I've seen this phrase mentioned plenty of times, and when I search these forums it comes up in context to HDR work.

I've also seen this come up as a discription of images that I have found to be quite attractive. 

But how do I tone-map? What does it mean? I have Photoshop CS2 and several cameras that can AEB, so I certainly have the tools available.

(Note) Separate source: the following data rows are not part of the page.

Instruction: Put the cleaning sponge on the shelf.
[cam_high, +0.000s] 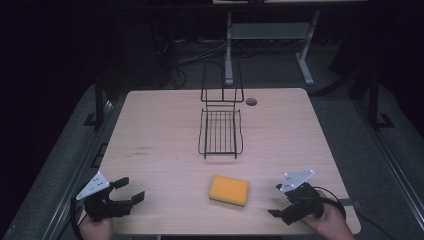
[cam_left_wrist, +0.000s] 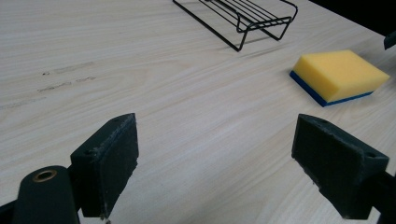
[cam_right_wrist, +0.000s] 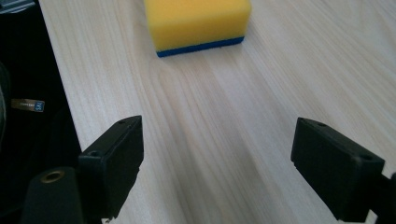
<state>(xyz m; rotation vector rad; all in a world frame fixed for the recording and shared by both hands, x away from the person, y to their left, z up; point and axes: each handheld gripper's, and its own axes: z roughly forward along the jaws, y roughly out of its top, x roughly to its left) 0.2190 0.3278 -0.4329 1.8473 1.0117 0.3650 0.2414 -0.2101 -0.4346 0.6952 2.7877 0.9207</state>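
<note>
A yellow sponge (cam_high: 229, 190) with a blue underside lies flat near the front middle of the table (cam_high: 160, 130). It also appears at the right of the left gripper view as the sponge (cam_left_wrist: 338, 74), and straight ahead in the right gripper view as the sponge (cam_right_wrist: 198, 21). A black wire rack (cam_high: 220, 131) stands behind it at the table's centre, also seen as the rack (cam_left_wrist: 247, 18). My left gripper (cam_high: 131, 190) rests at the front left, open and empty. My right gripper (cam_high: 276, 201) sits at the front right, open and empty, aimed toward the sponge.
A round cable hole (cam_high: 251, 101) sits in the tabletop behind the rack. Beyond the table stand a desk frame (cam_high: 270, 35) and floor cables. The table's front edge (cam_right_wrist: 56, 93) runs close to the right gripper's left jaw.
</note>
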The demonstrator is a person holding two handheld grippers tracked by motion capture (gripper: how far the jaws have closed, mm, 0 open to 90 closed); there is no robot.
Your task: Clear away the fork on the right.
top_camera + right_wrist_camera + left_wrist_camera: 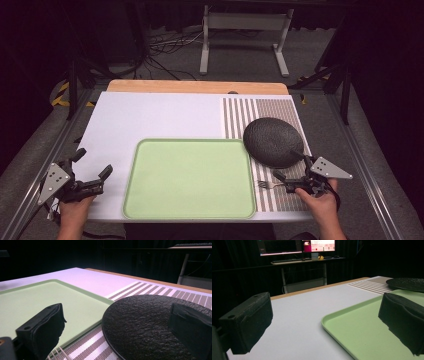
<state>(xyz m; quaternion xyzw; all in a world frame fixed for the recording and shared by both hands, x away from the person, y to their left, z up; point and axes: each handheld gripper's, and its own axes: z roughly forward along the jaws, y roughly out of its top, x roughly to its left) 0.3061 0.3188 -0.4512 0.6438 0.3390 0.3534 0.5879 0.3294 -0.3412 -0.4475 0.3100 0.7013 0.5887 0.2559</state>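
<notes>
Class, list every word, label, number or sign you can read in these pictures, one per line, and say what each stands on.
No text can be read.
Monitors: coloured windows with rows of text, too small and blurred to read.
Tray, plate, striped mat, fork: no lettering.
Left gripper, right gripper: grey plates bear holes, no writing.

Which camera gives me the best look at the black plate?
The high view: it shows the whole black plate on the striped mat, touching the green tray's right corner. The right gripper view shows its textured surface close up but cropped; the left gripper view catches just a thin far edge.
</notes>
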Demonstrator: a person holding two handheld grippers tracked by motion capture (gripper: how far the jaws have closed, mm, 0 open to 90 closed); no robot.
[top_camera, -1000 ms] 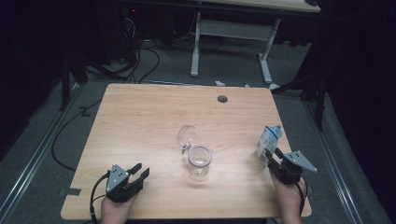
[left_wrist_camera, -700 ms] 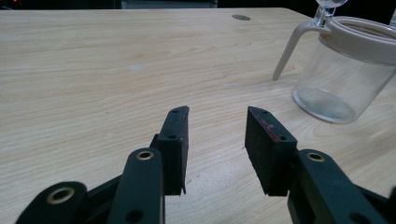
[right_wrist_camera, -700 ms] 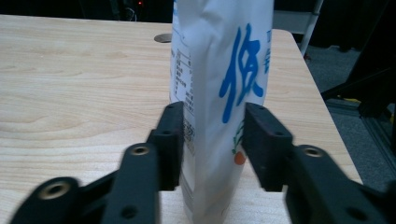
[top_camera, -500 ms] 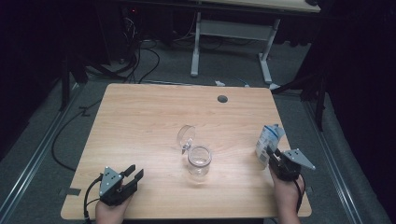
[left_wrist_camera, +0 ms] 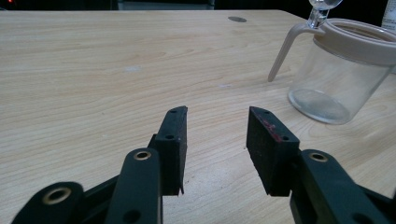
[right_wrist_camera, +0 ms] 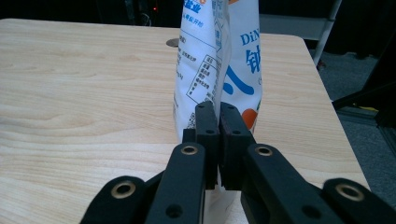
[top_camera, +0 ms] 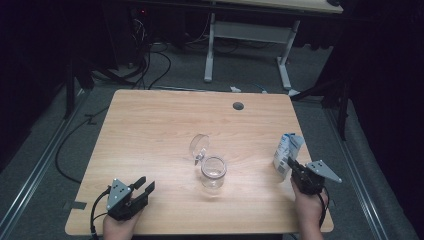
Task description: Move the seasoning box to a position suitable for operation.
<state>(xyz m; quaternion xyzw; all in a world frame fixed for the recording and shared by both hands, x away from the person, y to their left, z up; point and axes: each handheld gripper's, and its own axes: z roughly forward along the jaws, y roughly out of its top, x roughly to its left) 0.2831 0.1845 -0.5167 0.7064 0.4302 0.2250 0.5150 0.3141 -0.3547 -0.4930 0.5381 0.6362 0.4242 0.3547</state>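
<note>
A white pouch with blue print [top_camera: 287,150] stands upright near the table's right edge. My right gripper [top_camera: 290,163] is shut on its near side seam; in the right gripper view the jaws [right_wrist_camera: 218,109] have just closed and pinch the pouch [right_wrist_camera: 219,51] between the pads. A clear glass jar [top_camera: 213,173] stands mid-table with its hinged lid [top_camera: 199,146] tipped open behind it. My left gripper [top_camera: 143,186] rests at the front left, open, jaws just parted slightly more, nothing between them [left_wrist_camera: 217,116]. The jar [left_wrist_camera: 341,70] is ahead to its right.
The wooden table [top_camera: 150,125] has a round cable hole [top_camera: 238,106] at the back. Grey floor with cables surrounds it, and a white desk frame [top_camera: 210,45] stands beyond. Bare wood lies between the left gripper and the jar.
The right gripper's jaws have closed onto the pouch's edge. The left gripper shifted slightly at the front left. Jar and pouch stay where they were.
</note>
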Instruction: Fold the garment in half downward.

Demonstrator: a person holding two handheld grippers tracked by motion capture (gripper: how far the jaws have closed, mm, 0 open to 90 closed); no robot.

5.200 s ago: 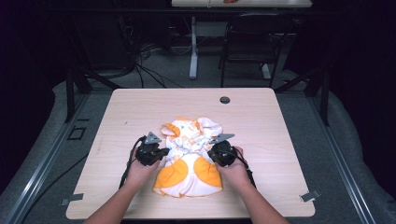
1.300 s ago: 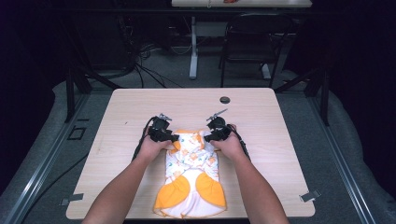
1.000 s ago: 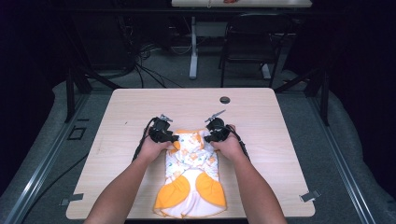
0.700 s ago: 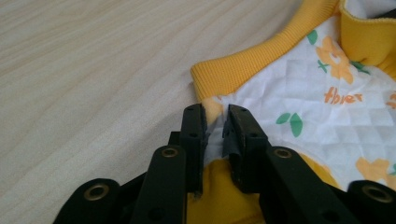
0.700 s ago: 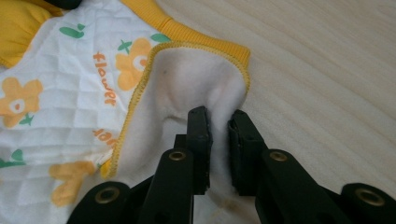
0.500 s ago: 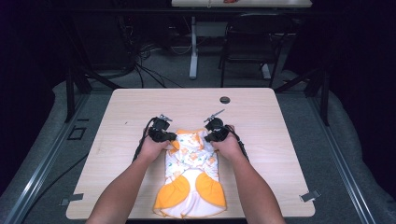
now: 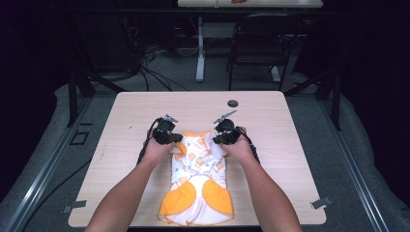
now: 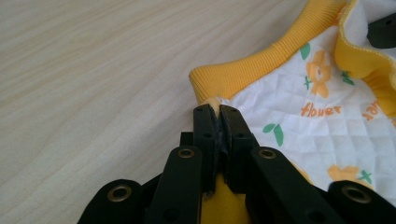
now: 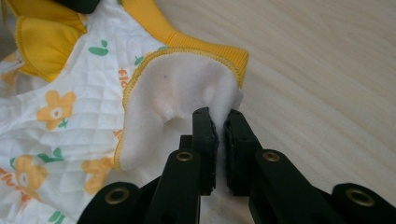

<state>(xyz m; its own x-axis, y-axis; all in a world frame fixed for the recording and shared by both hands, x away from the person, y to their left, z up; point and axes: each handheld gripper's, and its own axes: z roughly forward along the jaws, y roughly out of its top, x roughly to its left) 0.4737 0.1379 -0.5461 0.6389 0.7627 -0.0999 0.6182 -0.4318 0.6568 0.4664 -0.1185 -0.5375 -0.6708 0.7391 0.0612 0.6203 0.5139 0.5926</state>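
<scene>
On the light wooden table (image 7: 145, 193) a small quilted garment (image 7: 198, 181) lies stretched out lengthwise, white with orange flowers and yellow-orange trim, its two orange rounded panels at the near edge and its far end toward the middle of the table. The left gripper (image 7: 173, 138) is at the garment's far left corner, and in the left gripper view its jaws are pressed together on the fabric right where the yellow ribbed cuff (image 8: 261, 74) meets the quilted white. The right gripper (image 7: 221, 139) is at the far right corner, and in the right gripper view its jaws are clamped on a fold of fleecy white lining (image 9: 182, 98) edged with yellow stitching. Both forearms reach in from the near side, one along each side of the garment. A small dark round disc (image 7: 233, 103) sits near the table's far edge, well apart from the garment.
</scene>
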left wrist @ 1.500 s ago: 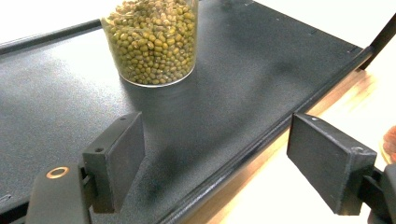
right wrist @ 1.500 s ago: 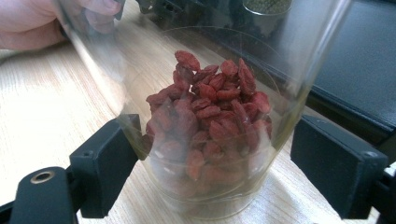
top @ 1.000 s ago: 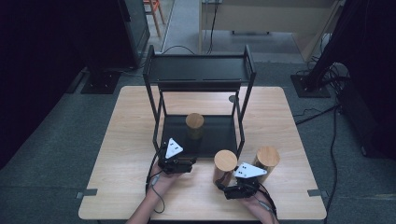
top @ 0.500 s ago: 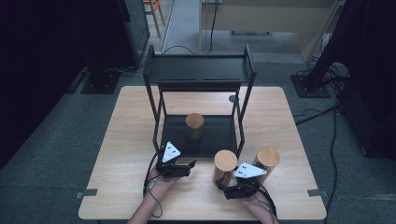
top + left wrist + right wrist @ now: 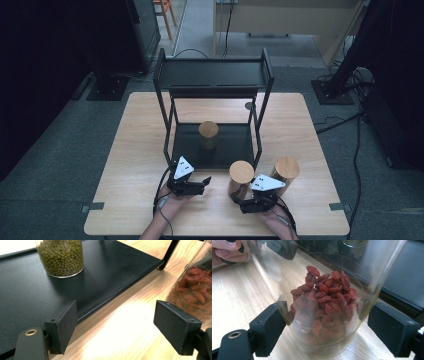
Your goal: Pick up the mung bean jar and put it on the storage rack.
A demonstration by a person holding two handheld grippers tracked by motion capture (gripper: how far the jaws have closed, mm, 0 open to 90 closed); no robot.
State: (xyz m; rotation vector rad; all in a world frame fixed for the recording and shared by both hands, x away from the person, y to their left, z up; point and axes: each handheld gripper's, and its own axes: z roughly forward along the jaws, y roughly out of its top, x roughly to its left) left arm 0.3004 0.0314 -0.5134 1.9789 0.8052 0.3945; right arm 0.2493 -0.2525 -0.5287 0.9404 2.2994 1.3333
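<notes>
A glass jar of red dried berries (image 5: 324, 307) with a wooden lid (image 5: 241, 172) stands on the table in front of the black rack (image 5: 215, 75). My right gripper (image 5: 332, 332) is open, one jaw on each side of the jar's base; the right jaw stands clear of the glass. From above, the right gripper (image 5: 243, 199) sits just near of that jar. My left gripper (image 5: 125, 332) is open and empty over bare wood by the rack's lower shelf (image 5: 105, 277). It lies left of the berry jar (image 5: 197, 290). A jar of green beans (image 5: 61, 257) stands on that shelf.
Another wooden-lidded jar (image 5: 286, 168) stands on the table right of the berry jar. The rack's front legs (image 5: 258, 135) rise close behind the grippers. The bean jar's lid (image 5: 208, 129) shows mid-shelf. The person's other hand (image 5: 227, 252) is at the far left.
My left gripper has drawn back from the shelf edge toward the near side and turned to point right. The right gripper has stayed at the berry jar.
</notes>
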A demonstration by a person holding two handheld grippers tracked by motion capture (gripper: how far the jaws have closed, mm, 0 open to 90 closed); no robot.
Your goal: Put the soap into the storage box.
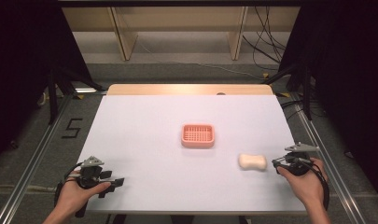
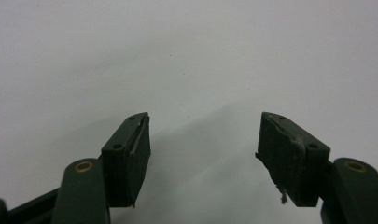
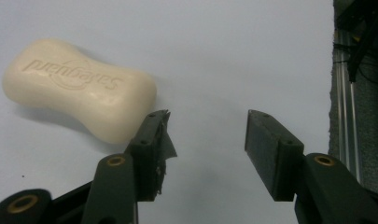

Soooo.... a primer, please...


----------



## Garbz (Sep 6, 2007)

While it is used in HDR the process itself is not HDR dependant. It basically makes a pixel's luminance value dependant on the surrounding ones. It is used to compress the massive dynamic range found in a 32bit HDR file back down into a standard 8bit image. Tone mapping is also responsible for the glow seen around some objects in HDR images where the brightness changes suddenly.


----------



## Iron Flatline (Sep 6, 2007)

Ok, I get that. 

How do I do it? Can you describe to me (roughly) the steps or process I would put an image through in order to tone-map it? Could you point me toward a tutorial?


----------



## Garbz (Sep 7, 2007)

Ahhh no sorry I can't. So far I have only ever done 2 HDRs with tonemapping, one in photoshop which didn't turn out too well, the other in Photomatrix which I fluked my way through the settings.

In photoshop you go to file -> automate -> merge to HDR to make a 32bit HDR image. 

To do tonemapping regardless if you have a HDR image or not, convert the image first to 32bit if it isn't already, and if it is then simply convert it to 8bit. This will bring up a dialogue where "Localised Adaptation" is photoshop's version of tonemapping.


----------